Kindly supported by the state

A total of 194,455 euros came from the Ministry of the Interior in 2019 and 204,039 euros in 2020 for the projects “We keep talking” and “We are a topic of conversation!” as well as for the development of a community platform for third-country nationals who are entitled to stay in Germany.

The Federal Government Commissioner for Integration, Annette Widmann-Mauz, funded the central information platform for new immigrants “Handbook Germany” with around 850,000 and around 900,000 euros respectively in 2019 and 2020, as well as the trainee program “Paths into Journalism” with around 150,000 or around 100,000 euros.

In 2019, the association received a total of 121,000 euros from the Ministry for Family Affairs as part of the federal program “Live Democracy”. In 2020, 191,896 euros went to the “No Hate Speech” project.

In the past two years, the Neue Deutsche Medienmacher received a total of 75,888 euros from the Federal Agency for Civic Education for interactive animated videos on the Basic Law (“What if . . .?”).

Rundfunk Berlin-Brandenburg has been working with the Neue Deutsche Medienmacher in the past two years as part of a mentoring program. This was “supported with a low five-digit amount” and just relaunched on similar terms.

There were grants in previous years as well. In 2017, for example, the Ministry for Family Affairs invested around 46,000 euros in the project “Creation of a dossier to depict the discussions on gender equality data”. There you read in a post of the problem that all men at the conference of interior ministers are white. In addition, white people are also overrepresented in the Bundestag. According to the authors, equality should not be limited to gender.

Such an argument – it was also found in the presentation of the new “Diversity Guide” – makes it clear how little the new German media makers think of freedom of choice and the rules of representative democracy. For them, it is constitutive that it is not external and unchanging characteristics that shape a person, but rather what is happening in their heads. In other words: you elect someone to the Bundestag who represents your own political ideas – regardless of origin, skin color, gender or age.

Many club members may see things differently. And in terms of freedom of expression, that is their right. The federal government and other public institutions, on the other hand, must be asked why they support and promote an organization that has at least major difficulties in understanding the basic principles of representative democracy.
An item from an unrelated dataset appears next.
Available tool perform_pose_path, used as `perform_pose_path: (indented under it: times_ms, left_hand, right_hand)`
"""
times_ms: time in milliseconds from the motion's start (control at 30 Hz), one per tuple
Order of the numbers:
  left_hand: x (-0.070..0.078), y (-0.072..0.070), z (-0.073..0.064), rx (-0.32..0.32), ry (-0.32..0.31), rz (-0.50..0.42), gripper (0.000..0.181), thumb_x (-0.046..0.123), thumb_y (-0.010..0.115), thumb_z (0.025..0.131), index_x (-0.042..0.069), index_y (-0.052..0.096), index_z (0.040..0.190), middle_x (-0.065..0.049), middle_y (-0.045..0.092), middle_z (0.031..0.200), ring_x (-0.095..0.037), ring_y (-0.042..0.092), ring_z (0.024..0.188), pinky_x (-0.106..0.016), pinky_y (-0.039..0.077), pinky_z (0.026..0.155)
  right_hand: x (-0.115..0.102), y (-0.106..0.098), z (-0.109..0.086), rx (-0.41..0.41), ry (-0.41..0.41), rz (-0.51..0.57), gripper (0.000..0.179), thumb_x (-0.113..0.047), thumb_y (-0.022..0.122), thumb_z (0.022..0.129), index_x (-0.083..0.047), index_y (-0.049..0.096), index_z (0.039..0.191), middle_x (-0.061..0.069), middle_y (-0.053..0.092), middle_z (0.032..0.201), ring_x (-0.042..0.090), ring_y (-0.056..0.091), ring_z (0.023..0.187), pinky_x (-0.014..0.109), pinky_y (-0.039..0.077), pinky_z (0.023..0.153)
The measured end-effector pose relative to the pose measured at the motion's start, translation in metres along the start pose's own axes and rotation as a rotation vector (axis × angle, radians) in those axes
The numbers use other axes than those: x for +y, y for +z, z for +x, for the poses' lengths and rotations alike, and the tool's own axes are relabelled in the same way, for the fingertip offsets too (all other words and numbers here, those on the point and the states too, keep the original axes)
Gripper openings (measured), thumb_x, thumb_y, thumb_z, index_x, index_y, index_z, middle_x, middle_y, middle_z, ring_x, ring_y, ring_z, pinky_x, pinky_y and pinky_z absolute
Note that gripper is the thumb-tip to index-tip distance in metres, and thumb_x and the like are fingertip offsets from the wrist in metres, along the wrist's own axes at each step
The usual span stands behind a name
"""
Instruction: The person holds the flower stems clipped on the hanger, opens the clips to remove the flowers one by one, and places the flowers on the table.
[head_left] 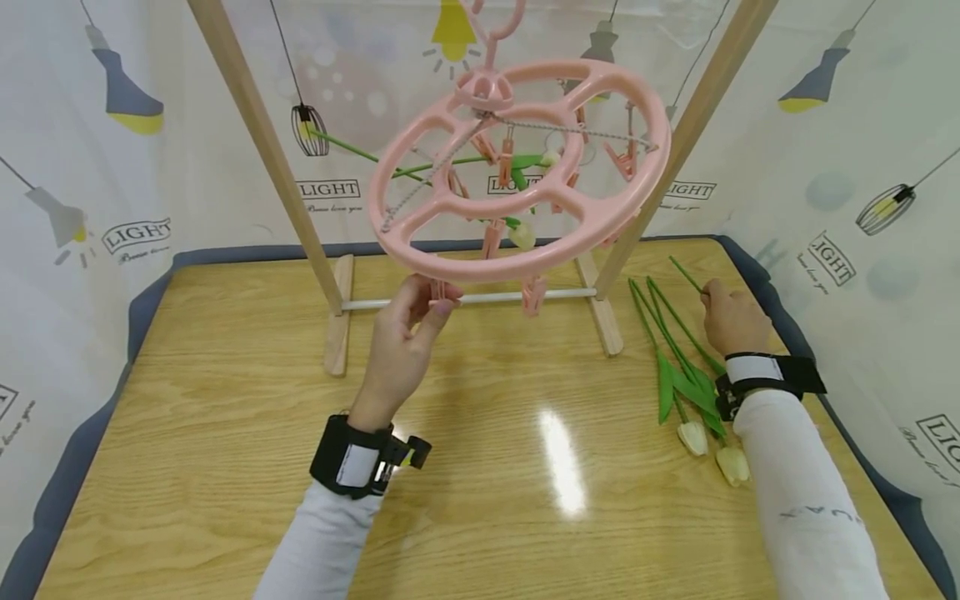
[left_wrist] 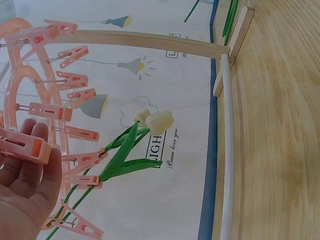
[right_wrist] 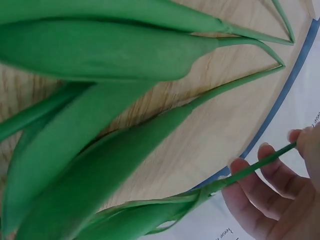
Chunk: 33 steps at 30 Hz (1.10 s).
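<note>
A pink round clip hanger hangs tilted from its hook, with several pink clothespins around it. At its near rim my left hand holds one clothespin between thumb and fingers. Artificial white tulips hang sideways by their green stems among the clips on the far side. On the right of the table, my right hand pinches a green tulip stem near its end. Next to it lie more tulips, their white heads toward me. My right forearm hides part of the bunch.
A wooden stand frames the hanger, with a left post, a right post and a white crossbar low between its feet. The wooden table meets a printed curtain at the back and sides.
</note>
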<state>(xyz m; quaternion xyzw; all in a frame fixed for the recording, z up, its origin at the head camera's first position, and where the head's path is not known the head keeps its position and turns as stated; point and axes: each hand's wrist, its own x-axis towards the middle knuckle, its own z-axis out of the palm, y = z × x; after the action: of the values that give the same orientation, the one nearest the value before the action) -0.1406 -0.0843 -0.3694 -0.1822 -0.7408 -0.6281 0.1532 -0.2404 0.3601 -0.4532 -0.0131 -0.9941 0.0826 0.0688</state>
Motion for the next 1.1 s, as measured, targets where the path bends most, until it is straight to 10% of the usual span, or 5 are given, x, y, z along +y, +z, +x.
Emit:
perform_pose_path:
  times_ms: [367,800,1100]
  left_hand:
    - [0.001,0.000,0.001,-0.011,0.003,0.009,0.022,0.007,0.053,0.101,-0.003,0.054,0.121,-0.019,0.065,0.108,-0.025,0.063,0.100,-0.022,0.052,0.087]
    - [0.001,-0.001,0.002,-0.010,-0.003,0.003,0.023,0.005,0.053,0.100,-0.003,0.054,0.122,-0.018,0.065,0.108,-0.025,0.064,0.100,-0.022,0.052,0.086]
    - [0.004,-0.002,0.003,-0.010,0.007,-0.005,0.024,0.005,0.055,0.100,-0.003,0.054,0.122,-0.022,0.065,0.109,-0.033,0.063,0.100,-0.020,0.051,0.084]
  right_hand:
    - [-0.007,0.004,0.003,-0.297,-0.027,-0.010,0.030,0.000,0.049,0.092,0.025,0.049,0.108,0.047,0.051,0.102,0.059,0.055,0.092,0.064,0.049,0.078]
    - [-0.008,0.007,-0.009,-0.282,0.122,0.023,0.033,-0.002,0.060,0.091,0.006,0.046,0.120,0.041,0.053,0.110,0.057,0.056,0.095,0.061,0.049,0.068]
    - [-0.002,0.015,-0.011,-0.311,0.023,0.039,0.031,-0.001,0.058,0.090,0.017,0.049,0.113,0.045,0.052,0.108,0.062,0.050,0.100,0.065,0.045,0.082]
After all, the Neue Deutsche Medienmacher advise German media. And they influence young journalists.

When asked whether the journalistic work of the Neue Deutsche Medienmacher ran the risk of losing its independence if it was funded to a large extent by public authorities, Vassiliou-Enz answered simply: the association was not active as a journalist. The Neue Deutsche Medienmacher are a non-profit initiative for more diversity in the media. At the press conference to present the “Diversity Guide”, whose author is Vassiliou-Enz, it sounded different: “We are not a diversity management agency,” said the managing director there, “we are journalists.”

By the way, the new manual is not for sale. Media houses can only get it if the respective editor-in-chief gives the association an hour to explain why diversity is a top priority. In return, it might be helpful for the New German Media Makers if they made the basic principles of representative democracy and journalistic independence a top priority.